Pour permettre aux citoyens de s’opposer plus facilement à l’abattage proposé d’un arbre, le projet de loi suggère de placer des panneaux sur les arbres en question ou à proximité et de créer un mécanisme de recours plus facile pour les protestataires.
Il renforce les pouvoirs d’exécution et insiste pour que les personnes reconnues coupables d’avoir causé des dommages à une forêt soient passibles d’une peine de six mois à trois ans de prison et d’une ordonnance du tribunal les obligeant à payer les réparations et la réhabilitation.
Il y a exactement un an, un rapport de la Knesset a révélé qu’entre 2013 et 2018, près de 40 000 licences ont été accordées par le commissaire aux forêts – nommé par le ministre de l’Agriculture – pour déraciner 376 000 arbres, dont plus de la moitié (204 000 arbres, soit 54,4 %) pour l’aménagement de bâtiments. Seuls 68 000 (15,3 %) devaient être replantés ailleurs.
Le ministère de l’Agriculture avait délivré ces dernières années des dizaines de milliers de licences pour abattre 376 000 arbres – dont plus de la moitié pour faire place à des projets de construction.
De 2016 à 2018, 477 cas d’abattage illégal d’arbres (d’arbres adultes) ont fait l’objet d’une enquête et 140 amendes – allant de 7 500 NIS pour un arbre à 29 200 NIS pour un groupe – ont été imposées. Cependant, plus de la moitié de ces amendes n’ont jamais été payées.
Dans une section consacrée à l’importance de la plantation d’arbres urbains pour l’ombrage, à une époque où les températures augmentent, le projet de loi adopte un modèle australien en spécifiant que les maires se fixent pour objectif de mettre 40 % de l’espace urbain à l’ombre des arbres, et soumettent des plans municipaux pour garantir la réalisation des objectifs dans les 15 ans.
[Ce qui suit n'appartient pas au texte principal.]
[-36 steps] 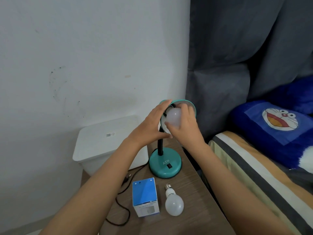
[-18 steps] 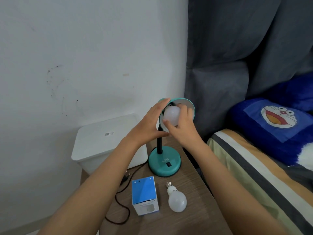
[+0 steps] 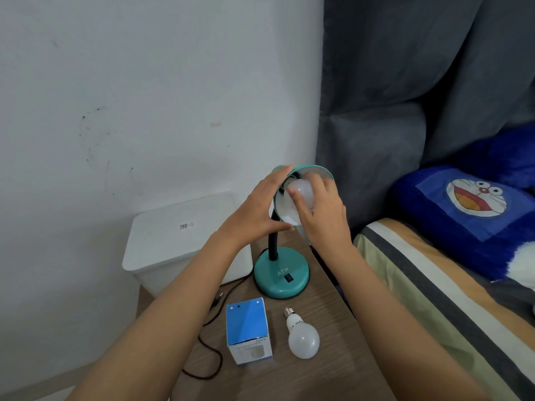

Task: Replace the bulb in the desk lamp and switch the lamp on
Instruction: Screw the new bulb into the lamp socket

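Here the right hand (image 3: pixel 320 215) grips the bulb (image 3: pixel 299 189) inside the lamp shade (image 3: pixel 317 172). The left hand's (image 3: pixel 257 211) fingers clasp the shade's rim. A spare bulb (image 3: pixel 302 337) lies well below both.

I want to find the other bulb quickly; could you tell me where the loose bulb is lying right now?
In the head view, the loose bulb lies on the wooden table, just right of the blue box and in front of the lamp base.

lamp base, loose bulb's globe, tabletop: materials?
Lamp base: teal, glossy, with sharp highlights; painted metal or hard plastic, can't tell which. Loose bulb: frosted white globe, likely plastic, on a metal screw cap. Table: matte wood-grain, probably laminate.
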Demonstrator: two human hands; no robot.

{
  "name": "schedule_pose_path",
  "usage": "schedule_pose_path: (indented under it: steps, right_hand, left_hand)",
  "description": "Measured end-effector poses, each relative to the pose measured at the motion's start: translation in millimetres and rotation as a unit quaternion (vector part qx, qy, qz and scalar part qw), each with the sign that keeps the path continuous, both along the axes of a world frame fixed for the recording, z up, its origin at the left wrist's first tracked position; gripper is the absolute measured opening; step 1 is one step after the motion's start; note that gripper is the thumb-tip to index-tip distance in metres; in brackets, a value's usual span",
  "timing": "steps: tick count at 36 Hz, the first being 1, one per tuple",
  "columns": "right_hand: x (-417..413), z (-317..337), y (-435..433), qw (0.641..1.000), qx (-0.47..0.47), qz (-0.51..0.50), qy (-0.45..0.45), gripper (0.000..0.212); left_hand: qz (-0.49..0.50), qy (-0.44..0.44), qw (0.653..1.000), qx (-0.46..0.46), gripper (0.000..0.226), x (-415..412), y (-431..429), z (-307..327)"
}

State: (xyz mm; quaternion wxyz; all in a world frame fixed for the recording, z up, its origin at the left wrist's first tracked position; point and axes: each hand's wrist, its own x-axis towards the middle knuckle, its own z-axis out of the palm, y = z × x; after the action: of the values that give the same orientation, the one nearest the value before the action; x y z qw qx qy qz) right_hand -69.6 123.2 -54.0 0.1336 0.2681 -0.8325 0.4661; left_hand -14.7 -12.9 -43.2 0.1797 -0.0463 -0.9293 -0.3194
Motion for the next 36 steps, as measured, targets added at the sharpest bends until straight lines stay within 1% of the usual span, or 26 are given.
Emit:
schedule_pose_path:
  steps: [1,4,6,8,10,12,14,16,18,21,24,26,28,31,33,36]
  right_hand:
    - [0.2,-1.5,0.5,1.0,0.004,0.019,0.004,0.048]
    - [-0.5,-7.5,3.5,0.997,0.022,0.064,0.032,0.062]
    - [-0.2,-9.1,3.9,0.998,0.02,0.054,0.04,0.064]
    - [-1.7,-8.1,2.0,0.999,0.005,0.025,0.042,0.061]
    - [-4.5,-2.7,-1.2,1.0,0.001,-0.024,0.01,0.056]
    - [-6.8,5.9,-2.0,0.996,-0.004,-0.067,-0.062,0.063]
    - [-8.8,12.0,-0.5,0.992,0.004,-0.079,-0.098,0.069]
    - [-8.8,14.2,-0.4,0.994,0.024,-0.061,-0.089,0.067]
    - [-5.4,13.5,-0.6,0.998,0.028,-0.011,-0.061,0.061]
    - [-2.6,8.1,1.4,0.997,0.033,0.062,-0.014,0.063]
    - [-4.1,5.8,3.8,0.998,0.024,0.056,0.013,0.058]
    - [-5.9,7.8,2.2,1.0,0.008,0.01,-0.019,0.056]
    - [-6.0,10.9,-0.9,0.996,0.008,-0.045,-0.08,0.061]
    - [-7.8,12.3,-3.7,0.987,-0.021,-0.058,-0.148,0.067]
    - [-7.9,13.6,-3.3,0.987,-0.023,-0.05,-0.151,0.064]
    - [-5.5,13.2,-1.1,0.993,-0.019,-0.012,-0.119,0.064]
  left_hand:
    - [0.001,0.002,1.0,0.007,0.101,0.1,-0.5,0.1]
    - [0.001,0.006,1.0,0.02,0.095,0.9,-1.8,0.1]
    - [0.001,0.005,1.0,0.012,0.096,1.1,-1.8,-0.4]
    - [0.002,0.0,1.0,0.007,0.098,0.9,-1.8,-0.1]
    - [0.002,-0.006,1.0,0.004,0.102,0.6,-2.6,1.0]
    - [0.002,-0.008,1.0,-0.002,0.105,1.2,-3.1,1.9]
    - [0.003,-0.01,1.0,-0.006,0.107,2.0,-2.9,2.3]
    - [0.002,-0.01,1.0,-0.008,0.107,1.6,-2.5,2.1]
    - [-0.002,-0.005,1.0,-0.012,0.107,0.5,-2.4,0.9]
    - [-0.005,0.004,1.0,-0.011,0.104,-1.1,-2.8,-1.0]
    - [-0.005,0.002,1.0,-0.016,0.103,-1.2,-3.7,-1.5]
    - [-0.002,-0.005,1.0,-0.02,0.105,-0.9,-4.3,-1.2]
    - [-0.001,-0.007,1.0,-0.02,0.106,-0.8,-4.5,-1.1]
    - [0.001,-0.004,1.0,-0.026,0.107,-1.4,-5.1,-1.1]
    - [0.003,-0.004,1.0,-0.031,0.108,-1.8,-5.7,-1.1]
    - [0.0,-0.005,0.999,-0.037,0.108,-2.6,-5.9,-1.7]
Toutes les autorités de plus de 30 000 habitants commenceraient par un recensement complet des arbres avant d’élaborer des plans de plantation pluriannuels.
La loi prévoit la création d’un fonds spécial destiné à aider les autorités locales, ainsi qu’à protéger les arbres existants et à financer l’expansion des forêts. Il serait alimenté par les droits perçus pour l’abattage des arbres, ainsi que par des fonds publics et des dons.